**Problem**.
Please reproduce all the data exactly as written and omit the pictures.

━━━━━━━━━━━━━━━━━━━━

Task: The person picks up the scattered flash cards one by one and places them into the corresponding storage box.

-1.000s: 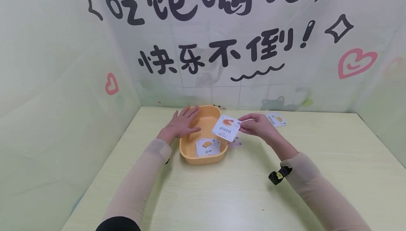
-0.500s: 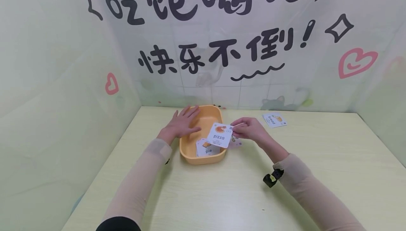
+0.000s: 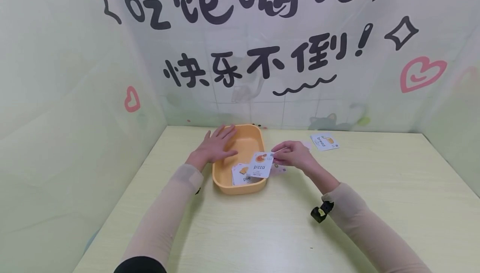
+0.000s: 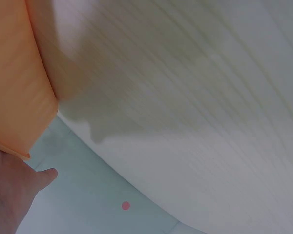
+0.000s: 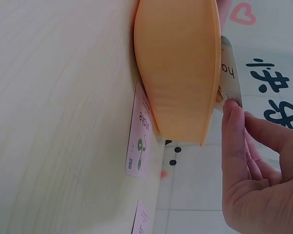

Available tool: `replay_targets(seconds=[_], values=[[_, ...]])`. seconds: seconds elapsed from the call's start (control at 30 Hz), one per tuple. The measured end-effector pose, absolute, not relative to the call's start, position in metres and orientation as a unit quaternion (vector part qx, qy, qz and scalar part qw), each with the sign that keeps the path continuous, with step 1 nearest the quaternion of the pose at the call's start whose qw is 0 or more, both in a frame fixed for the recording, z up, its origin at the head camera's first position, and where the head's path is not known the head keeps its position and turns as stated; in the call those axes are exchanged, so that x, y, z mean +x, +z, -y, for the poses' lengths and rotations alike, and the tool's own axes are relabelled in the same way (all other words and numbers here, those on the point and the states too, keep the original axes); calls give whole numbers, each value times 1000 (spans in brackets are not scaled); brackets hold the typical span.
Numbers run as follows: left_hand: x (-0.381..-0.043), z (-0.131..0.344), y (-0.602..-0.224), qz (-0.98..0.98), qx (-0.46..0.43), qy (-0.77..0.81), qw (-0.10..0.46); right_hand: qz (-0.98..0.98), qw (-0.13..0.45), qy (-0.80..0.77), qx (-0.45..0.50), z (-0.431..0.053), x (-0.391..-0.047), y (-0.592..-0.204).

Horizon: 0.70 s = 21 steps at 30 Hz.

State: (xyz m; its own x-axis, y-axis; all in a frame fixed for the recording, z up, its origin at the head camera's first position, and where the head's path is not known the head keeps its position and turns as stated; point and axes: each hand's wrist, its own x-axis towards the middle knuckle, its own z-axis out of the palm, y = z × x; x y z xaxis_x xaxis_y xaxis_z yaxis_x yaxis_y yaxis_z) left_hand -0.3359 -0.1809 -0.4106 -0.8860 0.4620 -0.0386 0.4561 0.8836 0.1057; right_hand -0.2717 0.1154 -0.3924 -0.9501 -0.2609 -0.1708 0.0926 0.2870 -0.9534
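A white card printed "pizza" (image 3: 260, 165) is pinched at its right edge by my right hand (image 3: 296, 155). It hangs over the right rim of an orange plastic basin (image 3: 240, 190) and partly covers a "pie" card (image 3: 240, 176) lying inside. From the right wrist view, the side of the held card facing the camera (image 5: 229, 73) shows the letters "ha" and part of a picture; my right hand (image 5: 259, 165) holds it just beyond the rim. With spread fingers, my left hand (image 3: 215, 146) rests on the basin's left rim; in the left wrist view only part of that hand (image 4: 14, 187) shows.
On the table right of the basin lies a pink "snake" card (image 5: 139, 134), partly hidden in the head view. Another pink card (image 5: 140, 219) is farther along. A "bread" card (image 3: 324, 141) lies at the back right. A printed cloth wall (image 3: 240, 110) stands behind the table.
My right hand has moved left and toward me, carrying the pizza card from beside the basin to over the pie card. My left hand has stayed in place.
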Motion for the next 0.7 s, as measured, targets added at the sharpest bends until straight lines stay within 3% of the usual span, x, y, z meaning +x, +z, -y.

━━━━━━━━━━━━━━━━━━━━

**Solved exercise**.
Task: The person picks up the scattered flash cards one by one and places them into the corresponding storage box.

-1.000s: 
-0.500s: 
+0.000s: 
+0.000s: 
+0.000s: 

Available tool: `replay_targets(seconds=[_], values=[[_, ...]])`. seconds: seconds elapsed from the call's start (control at 30 Hz), one per tuple. The measured end-effector pose, absolute, not relative to the call's start, position in metres and orientation as a unit quaternion (vector part qx, qy, qz and scalar part qw), each with the sign that keeps the path continuous, with step 1 nearest the quaternion of the pose at the call's start whose qw is 0 or more, both in a frame fixed for the recording, z up, its origin at the head camera's first position, and where the head's path is not known the head keeps its position and turns as stated; in the call those axes are exchanged, so that x, y, z mean +x, +z, -y, for the poses' lengths and rotations alike, and the tool's own axes are relabelled in the same way (all other words and numbers here, those on the point and the states too, keep the original axes); calls give whole numbers, each value times 1000 (spans in brackets are not scaled); brackets hold the typical span.
Numbers run as follows: left_hand: x (-0.381..-0.043), z (-0.131..0.344), y (-0.602..-0.224), qz (-0.98..0.98), qx (-0.46..0.43), qy (-0.77..0.81), qw (-0.10..0.46); right_hand: qz (-0.98..0.98), qw (-0.13..0.45), qy (-0.80..0.77), qx (-0.45..0.50), z (-0.431..0.053), x (-0.391..-0.047), y (-0.592..-0.204).

Horizon: 0.70 s = 21 steps at 30 Hz.

State: (xyz m; its own x-axis, y-axis; all in a frame fixed for the recording, z up, its origin at the head camera's first position, and where the head's path is not known the head keeps its position and turns as stated; point and axes: each hand's wrist, its own x-axis towards the middle knuckle, its own z-axis out of the palm, y = z × x; x y z xaxis_x xaxis_y xaxis_z yaxis_x yaxis_y yaxis_z) left_hand -0.3359 -0.1809 -0.4106 -0.8860 0.4620 -0.0386 0.4561 0.8836 0.1057; right_hand -0.2717 0.1154 -0.3924 -0.9501 -0.2609 -0.1708 0.0926 0.2870 -0.9534
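A white card printed "pizza" (image 3: 260, 165) is pinched at its right edge by my right hand (image 3: 296, 155). It hangs over the right rim of an orange plastic basin (image 3: 240, 190) and partly covers a "pie" card (image 3: 240, 176) lying inside. From the right wrist view, the side of the held card facing the camera (image 5: 229, 73) shows the letters "ha" and part of a picture; my right hand (image 5: 259, 165) holds it just beyond the rim. With spread fingers, my left hand (image 3: 215, 146) rests on the basin's left rim; in the left wrist view only part of that hand (image 4: 14, 187) shows.
On the table right of the basin lies a pink "snake" card (image 5: 139, 134), partly hidden in the head view. Another pink card (image 5: 140, 219) is farther along. A "bread" card (image 3: 324, 141) lies at the back right. A printed cloth wall (image 3: 240, 110) stands behind the table.
My right hand has moved left and toward me, carrying the pizza card from beside the basin to over the pie card. My left hand has stayed in place.
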Motion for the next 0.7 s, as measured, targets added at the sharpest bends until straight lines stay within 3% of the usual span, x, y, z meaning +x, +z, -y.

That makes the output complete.